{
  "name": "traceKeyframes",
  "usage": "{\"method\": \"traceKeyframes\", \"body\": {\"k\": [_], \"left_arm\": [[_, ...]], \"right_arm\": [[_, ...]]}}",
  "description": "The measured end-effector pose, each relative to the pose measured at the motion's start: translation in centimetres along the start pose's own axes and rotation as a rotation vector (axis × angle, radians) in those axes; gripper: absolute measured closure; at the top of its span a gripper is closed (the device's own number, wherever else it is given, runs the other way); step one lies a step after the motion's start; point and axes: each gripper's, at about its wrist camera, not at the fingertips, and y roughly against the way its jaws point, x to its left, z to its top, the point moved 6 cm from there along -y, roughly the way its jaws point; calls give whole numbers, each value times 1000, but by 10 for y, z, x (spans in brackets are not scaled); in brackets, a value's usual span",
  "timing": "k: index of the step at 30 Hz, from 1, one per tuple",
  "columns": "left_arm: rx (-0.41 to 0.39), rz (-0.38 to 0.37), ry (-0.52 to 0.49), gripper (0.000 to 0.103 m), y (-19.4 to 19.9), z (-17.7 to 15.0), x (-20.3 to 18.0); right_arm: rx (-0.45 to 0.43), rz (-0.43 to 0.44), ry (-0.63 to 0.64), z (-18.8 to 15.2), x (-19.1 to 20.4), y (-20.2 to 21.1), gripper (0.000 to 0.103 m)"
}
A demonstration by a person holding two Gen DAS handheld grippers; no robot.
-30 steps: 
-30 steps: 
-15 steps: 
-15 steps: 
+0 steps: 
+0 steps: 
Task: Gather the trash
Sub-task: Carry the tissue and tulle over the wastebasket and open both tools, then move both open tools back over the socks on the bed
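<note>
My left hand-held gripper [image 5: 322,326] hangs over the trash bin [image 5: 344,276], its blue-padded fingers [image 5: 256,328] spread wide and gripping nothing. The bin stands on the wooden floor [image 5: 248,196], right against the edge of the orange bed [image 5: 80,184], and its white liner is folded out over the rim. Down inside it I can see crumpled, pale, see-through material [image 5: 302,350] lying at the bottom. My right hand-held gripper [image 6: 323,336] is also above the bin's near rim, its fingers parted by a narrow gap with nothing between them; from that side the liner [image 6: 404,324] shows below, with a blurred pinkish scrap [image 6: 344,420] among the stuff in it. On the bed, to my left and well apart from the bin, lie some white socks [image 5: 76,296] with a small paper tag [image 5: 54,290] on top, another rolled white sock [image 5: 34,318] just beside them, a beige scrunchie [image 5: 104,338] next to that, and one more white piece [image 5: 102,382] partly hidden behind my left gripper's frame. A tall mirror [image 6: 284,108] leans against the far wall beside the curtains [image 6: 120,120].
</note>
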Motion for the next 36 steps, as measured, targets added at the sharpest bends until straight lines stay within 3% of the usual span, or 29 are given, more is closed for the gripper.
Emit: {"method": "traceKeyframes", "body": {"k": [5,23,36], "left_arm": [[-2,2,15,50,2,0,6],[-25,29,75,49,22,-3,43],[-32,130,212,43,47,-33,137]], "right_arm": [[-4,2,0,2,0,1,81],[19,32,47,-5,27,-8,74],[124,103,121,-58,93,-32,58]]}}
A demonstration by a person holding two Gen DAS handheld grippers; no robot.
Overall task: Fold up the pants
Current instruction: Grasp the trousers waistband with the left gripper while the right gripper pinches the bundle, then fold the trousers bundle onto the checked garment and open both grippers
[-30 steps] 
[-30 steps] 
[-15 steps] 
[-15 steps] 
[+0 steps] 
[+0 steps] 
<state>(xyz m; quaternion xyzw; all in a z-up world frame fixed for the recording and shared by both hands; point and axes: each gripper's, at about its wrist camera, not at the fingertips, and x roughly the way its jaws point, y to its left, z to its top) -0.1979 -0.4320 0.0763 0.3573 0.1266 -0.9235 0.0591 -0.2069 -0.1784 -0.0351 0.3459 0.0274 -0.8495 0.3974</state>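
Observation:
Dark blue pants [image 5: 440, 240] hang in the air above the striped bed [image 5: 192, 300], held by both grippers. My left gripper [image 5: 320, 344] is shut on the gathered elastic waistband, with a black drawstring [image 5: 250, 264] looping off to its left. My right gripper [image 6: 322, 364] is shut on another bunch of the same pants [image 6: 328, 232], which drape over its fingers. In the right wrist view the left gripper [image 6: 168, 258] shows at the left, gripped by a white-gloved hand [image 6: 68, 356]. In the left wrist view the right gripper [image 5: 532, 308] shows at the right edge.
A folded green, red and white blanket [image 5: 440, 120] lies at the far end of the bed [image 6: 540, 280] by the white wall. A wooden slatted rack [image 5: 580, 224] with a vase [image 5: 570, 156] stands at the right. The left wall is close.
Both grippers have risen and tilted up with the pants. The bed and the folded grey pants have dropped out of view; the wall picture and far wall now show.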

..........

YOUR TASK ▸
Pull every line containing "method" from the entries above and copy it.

EXERCISE RESULT ▸
  "usage": "{\"method\": \"traceKeyframes\", \"body\": {\"k\": [_], \"left_arm\": [[_, ...]], \"right_arm\": [[_, ...]]}}",
Emit: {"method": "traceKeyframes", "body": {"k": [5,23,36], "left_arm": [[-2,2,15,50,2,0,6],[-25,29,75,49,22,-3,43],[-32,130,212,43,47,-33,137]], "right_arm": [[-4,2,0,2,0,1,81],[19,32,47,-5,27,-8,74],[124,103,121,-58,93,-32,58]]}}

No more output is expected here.